The Science Behind A Curry

The Science Behind A Curry

Ever wondered why curry stains so badly or why cutting onions makes you cry?

The Science: [So what? So everything] campaign, which aims to highlight the science behind our everyday lives, has brought together some fascinating questions and answers about the science behind curry, including the potential health benefits of some of the ingredients that make up one of the nation’s favourite dishes.

For more information about the science behind curry and other areas of our everyday lives, visit

Why does chopping onions make me cry?

When an onion is sliced an enzyme in the vegetable is released and causes a chemical to split, creating a substance that is an irritant to your eyes and nose. You immediately start to sniffle and weep, and your tears continue until they’ve successfully removed the irritation.

Garlic contains a similar chemical, called alliin, but does not have the other reactive chemicals, so it does not make you cry when you slice it. Many tricks have been suggested to stop you crying when chopping an onion, including using a fan to stop the chemicals from reaching your eyes.

Is the crunch of poppadoms addictive?

There has been a lot of scientific research into the way your brain interprets the sound produced when you bite into something crisp and crunchy.

That cracking, snapping and popping sound, especially when you experience it at the start of a meal, could be telling you 'what I’m about to eat is fresh'.

Crunchiness also adds a completely different textural and auditory dimension to food which grabs your attention. This helps make poppadoms and bombay mix so more-ish.

Why does curry stain so badly?

Curry causes problematic stains due to the bright yellow molecule called curcumin which is found in turmeric. Turmeric can be used as a dye for clothes as its molecules bind very strongly to cotton and other fibres.

As well as causing clothes to stain, turmeric as an ingredient has also been found to have some health benefits.
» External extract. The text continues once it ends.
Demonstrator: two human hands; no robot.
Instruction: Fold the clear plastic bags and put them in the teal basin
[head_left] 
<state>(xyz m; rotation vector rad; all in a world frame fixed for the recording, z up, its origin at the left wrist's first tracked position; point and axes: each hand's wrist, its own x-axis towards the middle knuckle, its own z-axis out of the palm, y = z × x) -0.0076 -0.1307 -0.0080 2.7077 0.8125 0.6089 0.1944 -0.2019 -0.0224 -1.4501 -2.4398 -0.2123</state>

Scientists recently found that curcumin - the chemical which gives this spice its yellow colour, is a great antioxidant source, and are exploring its potential to help liver and kidney function, and its possible connections with treatment of Alzheimer’s Disease. The research has a long way to go, but has shown some positive results in the lab.

Why is a chilli hot?

When you eat a chilli (or its powdered form cayenne pepper) the areas of your tongue that normally sense heat and pain are stimulated, telling the brain that the area affected is burning.

The substance responsible for this reaction is called capsaicin, which raises the heart rate, increases perspiration and the release of endorphins.

Contrary to popular belief, most of the heat in a chilli is found in the white pith, where the largest amount of capsaicin is found, rather than in the seeds.

The burning sensation caused by chillies leads to the release of endorphins, the body’s natural painkillers. These can give us a feeling of happiness, which is perhaps why eating a hot curry makes us feel good.

The heat of chillies is measured using a Scoville rating. The jalepeño pepper has a Scoville rating of up to 8,000, whereas the world’s hottest chilli pepper has a Scoville rating of over 1,000,000. Ouch!

Beyond its kick, capsaicin has potential for wide ranging pharmaceutical uses:

- It has been known to work for pain management in cases of muscle pain, headaches and cramping

- Some scientists have connected capsaicin with relief for nasal and lung congestions, helping to clear away mucus

- It has also been found to have notable cardiovascular effects such as reducing blood pressure, by dilating the blood vessels and increasing blood circulation. However it would take large amounts of cayenne pepper to see notable effects

Can the Indian side dish raita stop my mouth burning?

It’s possible that the yoghurt in raita might dissolve the chemical capsaicin (which gives chilli its heat) and reduce the heat experienced in your mouth’s pain sensors.

But raita might also help to reduce heat because it includes cucumber, the crunch of which provides the brain with enough distraction from the pain of the capsaicin to ease the feeling of discomfort.

Do other curry ingredients have health benefits?

As well as turmeric and chilli, popular curry ingredients, ginger and garlic, are also thought to have some health-kicks.


Ginger has many health benefits including relief for upset stomachs, anti-inflammatory and antioxidant effects.

Ginger is well known for soothing stomach and digestion problems. Ginger helps to neutralise stomach acids, and encourages the secretion of digestive juices.

Interestingly, research has shown that it can reduce nausea and vomiting in pregnancy, so it is not just at the end of the pregnancy that curry should be consumed!


Renowned for keeping our hearts healthy, garlic has been used medicinally for years. Garlic contains a chemical called alliin, which when broken down by our bodies, not only creates the pungent ‘garlic breath’, but also reacts with red blood cells and produces hydrogen sulphide which dialates the blood vessels.

In addition, garlic is an excellent source of selenium, which can help proper functioning of the immune system.